### TASK REQUIREMENTS
Which lines below include "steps"? Copy them all.

### EXERCISE INPUTS
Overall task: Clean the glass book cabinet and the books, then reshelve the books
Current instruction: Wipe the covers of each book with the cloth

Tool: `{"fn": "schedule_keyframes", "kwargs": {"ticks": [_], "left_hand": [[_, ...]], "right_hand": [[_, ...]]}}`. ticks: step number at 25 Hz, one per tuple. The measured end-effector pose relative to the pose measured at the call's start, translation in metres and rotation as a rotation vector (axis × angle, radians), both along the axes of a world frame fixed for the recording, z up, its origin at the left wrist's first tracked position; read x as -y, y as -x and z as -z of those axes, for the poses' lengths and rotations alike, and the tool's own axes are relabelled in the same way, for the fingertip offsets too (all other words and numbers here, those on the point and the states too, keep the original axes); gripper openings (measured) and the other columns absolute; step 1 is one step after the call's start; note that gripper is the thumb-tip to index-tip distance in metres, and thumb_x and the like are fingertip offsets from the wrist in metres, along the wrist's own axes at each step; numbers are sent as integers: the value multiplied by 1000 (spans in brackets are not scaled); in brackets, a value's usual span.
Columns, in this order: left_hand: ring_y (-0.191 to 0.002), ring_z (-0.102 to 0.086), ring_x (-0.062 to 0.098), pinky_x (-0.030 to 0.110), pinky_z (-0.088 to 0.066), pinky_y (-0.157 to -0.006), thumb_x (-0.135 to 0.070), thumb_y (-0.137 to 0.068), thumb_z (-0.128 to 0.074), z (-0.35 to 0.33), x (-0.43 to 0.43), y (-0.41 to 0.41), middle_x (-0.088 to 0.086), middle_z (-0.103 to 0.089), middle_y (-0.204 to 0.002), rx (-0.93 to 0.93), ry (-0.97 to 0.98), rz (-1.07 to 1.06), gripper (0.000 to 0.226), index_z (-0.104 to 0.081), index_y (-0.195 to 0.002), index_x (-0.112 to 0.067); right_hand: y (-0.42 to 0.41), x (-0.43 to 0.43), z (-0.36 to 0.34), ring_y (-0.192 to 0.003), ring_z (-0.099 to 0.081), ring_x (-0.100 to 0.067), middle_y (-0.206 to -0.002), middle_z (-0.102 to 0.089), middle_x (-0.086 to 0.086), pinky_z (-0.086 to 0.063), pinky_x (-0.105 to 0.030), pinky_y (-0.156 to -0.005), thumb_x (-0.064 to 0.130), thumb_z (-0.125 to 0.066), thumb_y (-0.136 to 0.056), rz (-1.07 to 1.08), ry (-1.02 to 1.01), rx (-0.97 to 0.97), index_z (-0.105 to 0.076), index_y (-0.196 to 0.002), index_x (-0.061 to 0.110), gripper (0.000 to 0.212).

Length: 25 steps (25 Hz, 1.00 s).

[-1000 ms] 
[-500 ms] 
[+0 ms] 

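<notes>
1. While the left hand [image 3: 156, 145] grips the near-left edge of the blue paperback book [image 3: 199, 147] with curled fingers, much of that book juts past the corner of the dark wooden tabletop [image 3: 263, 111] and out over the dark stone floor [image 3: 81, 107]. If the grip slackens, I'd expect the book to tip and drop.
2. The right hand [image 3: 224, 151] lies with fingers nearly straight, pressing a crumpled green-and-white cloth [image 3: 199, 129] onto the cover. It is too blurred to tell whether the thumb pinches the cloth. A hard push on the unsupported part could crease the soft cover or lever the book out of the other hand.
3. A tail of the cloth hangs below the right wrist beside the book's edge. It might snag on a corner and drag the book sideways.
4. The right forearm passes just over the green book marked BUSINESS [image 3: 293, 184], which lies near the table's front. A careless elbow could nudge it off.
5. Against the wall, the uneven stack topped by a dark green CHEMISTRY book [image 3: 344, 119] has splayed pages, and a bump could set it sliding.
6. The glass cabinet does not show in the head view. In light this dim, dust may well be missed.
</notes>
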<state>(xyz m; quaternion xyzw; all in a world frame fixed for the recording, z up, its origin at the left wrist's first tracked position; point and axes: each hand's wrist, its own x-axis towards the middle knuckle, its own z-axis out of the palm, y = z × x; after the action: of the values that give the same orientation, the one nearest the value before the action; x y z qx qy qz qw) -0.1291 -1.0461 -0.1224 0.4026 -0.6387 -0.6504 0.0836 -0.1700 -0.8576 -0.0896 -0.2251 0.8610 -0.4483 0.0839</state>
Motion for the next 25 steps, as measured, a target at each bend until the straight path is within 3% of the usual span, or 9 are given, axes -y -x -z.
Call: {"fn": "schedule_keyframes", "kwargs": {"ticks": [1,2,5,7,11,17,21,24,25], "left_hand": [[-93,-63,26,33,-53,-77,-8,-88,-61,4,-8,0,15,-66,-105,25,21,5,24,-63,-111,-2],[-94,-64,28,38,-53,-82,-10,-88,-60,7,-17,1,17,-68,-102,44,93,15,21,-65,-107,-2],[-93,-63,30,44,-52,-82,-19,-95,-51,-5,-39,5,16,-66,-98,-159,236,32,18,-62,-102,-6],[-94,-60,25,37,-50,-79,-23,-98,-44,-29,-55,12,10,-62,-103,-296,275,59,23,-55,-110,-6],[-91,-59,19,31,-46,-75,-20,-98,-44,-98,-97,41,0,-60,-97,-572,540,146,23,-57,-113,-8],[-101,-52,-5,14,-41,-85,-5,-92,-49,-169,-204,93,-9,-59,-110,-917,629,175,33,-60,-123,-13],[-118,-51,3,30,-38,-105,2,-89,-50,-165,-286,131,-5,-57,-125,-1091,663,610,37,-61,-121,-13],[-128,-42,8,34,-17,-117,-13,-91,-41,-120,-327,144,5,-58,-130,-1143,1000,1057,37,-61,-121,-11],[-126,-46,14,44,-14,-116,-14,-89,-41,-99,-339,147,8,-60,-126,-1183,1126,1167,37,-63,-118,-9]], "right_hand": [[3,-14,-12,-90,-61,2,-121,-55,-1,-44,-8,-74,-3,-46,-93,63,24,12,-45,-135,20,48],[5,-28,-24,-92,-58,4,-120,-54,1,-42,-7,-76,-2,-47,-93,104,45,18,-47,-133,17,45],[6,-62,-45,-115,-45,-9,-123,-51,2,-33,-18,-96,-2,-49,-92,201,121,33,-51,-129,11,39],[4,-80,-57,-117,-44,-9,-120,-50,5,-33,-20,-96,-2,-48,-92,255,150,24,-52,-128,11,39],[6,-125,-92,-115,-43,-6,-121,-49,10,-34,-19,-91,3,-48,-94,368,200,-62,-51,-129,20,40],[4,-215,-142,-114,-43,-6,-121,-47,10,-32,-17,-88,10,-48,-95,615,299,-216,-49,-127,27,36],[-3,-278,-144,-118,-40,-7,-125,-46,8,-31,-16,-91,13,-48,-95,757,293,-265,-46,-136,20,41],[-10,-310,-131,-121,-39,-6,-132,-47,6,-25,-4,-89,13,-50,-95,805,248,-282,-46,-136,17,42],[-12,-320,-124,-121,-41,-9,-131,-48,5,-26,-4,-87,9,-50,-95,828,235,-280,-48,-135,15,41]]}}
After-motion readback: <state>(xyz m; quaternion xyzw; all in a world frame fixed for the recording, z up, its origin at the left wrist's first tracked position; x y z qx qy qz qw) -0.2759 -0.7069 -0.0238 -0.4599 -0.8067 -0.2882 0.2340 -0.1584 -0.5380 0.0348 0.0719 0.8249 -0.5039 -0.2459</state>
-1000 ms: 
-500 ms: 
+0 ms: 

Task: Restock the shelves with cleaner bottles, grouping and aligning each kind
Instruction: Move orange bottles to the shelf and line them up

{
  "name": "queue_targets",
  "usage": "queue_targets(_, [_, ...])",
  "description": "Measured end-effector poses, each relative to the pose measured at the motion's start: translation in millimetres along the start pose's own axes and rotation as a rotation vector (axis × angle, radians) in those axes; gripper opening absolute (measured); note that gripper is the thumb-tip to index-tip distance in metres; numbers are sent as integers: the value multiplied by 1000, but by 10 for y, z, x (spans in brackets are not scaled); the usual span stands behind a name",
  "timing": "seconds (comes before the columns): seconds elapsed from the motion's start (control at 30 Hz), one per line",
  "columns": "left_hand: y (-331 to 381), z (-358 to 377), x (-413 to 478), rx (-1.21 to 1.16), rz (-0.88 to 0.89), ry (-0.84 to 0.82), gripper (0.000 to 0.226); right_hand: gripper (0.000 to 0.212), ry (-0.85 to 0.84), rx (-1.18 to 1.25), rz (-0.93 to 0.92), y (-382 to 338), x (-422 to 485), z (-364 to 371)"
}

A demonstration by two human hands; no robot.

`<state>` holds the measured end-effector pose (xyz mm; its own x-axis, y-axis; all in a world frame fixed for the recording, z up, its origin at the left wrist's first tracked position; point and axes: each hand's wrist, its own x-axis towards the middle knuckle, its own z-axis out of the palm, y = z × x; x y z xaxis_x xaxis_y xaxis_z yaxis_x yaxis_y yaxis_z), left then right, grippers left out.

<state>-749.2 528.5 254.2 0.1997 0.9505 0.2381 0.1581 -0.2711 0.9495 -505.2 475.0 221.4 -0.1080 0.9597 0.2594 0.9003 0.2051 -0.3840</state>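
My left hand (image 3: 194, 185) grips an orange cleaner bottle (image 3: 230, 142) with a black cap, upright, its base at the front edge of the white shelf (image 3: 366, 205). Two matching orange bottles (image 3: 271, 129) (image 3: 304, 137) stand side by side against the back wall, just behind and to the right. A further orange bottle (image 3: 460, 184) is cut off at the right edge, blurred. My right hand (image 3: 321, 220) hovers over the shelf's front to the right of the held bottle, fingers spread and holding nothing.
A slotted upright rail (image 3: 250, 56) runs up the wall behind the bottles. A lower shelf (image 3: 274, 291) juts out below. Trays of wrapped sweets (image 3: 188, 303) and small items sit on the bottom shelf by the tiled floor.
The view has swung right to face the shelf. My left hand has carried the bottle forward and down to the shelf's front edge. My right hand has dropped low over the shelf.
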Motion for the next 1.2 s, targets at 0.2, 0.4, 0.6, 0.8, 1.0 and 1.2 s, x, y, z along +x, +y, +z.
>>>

### REPLY
Length: 25 steps (25 Hz, 1.00 s).
Motion for the next 25 steps, as measured, a target at each bend until the straight path is within 3% of the usual span, or 9 are given, axes -y -x -z.

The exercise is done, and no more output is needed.